Problem |
Your answer must be the data repeated exactly, with no pictures in it.

-------

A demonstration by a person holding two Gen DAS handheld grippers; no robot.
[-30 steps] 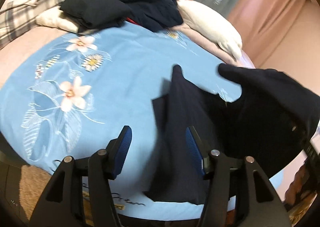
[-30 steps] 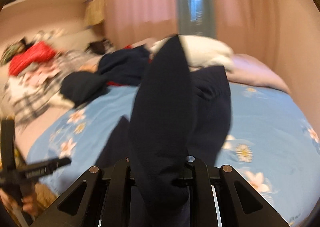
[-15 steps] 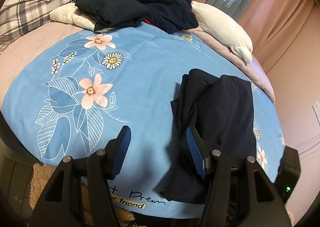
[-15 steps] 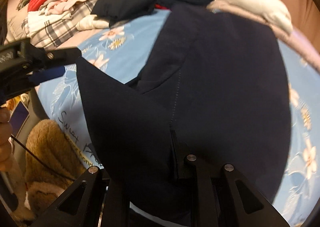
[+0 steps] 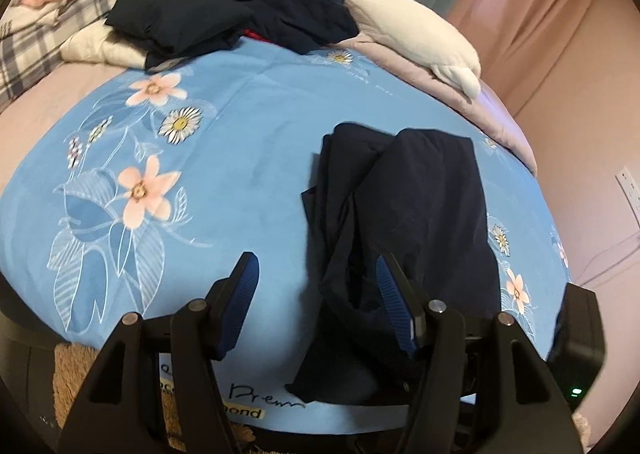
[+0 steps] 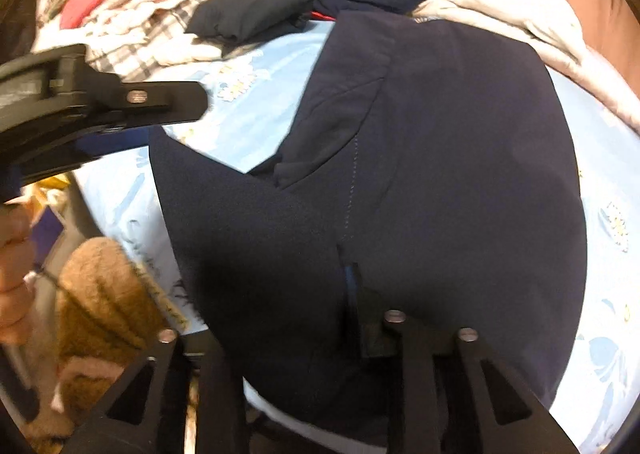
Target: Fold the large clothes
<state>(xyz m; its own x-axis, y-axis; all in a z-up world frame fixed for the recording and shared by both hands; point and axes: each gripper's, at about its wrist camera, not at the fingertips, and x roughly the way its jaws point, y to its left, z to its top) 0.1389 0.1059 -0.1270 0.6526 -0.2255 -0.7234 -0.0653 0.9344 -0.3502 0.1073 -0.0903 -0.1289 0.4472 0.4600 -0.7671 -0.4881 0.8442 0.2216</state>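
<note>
A dark navy garment (image 5: 420,205) lies folded lengthwise on the blue floral sheet (image 5: 240,157), near the bed's front edge. My left gripper (image 5: 316,260) hovers over its near left edge, jaws opening. The cloth's edge lies below the gap and the blue pads (image 5: 244,286) touch nothing. In the right wrist view the garment (image 6: 440,153) fills the middle and drapes over my right gripper (image 6: 296,278). Its jaws are opening with cloth still between them. One blue pad shows bare beside the fold; the other finger is hidden under cloth. One of the left gripper's fingers (image 6: 160,97) reaches in from the left.
Dark clothes (image 5: 240,21) are piled at the head of the bed beside a white pillow (image 5: 412,25) and plaid fabric (image 5: 24,41). A brown fuzzy rug (image 6: 100,294) lies below the bed's front edge. A person's hand (image 6: 12,254) shows at far left. Pink curtains hang behind.
The right gripper came down with the raised garment and laid it folded over itself on the sheet; its jaws have spread apart. The left gripper stayed near the front edge.
</note>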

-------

Reply to the task |
A demonstration by a person holding two Gen DAS handheld grippers; no robot.
[-30 steps] 
[-30 steps] 
[-15 steps] 
[-15 steps] 
[+0 steps] 
[+0 steps] 
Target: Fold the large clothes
<state>(xyz m; its own x-axis, y-axis; all in a z-up world frame fixed for the recording and shared by both hands; point and axes: each gripper's, at about its wrist camera, not at the fingertips, and x roughly the way its jaws point, y to its left, z to its top) 0.1389 0.1059 -0.1270 0.6526 -0.2255 -0.7234 -0.0653 0.9344 -0.3502 0.1073 -0.0903 -0.1289 0.4472 0.4600 -0.7671 -0.4881 0.8442 0.2216</state>
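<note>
A dark navy garment (image 5: 420,205) lies folded lengthwise on the blue floral sheet (image 5: 240,157), near the bed's front edge. My left gripper (image 5: 316,260) hovers over its near left edge, jaws opening. The cloth's edge lies below the gap and the blue pads (image 5: 244,286) touch nothing. In the right wrist view the garment (image 6: 440,153) fills the middle and drapes over my right gripper (image 6: 296,278). Its jaws are opening with cloth still between them. One blue pad shows bare beside the fold; the other finger is hidden under cloth. One of the left gripper's fingers (image 6: 160,97) reaches in from the left.
Dark clothes (image 5: 240,21) are piled at the head of the bed beside a white pillow (image 5: 412,25) and plaid fabric (image 5: 24,41). A brown fuzzy rug (image 6: 100,294) lies below the bed's front edge. A person's hand (image 6: 12,254) shows at far left. Pink curtains hang behind.
The right gripper came down with the raised garment and laid it folded over itself on the sheet; its jaws have spread apart. The left gripper stayed near the front edge.
</note>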

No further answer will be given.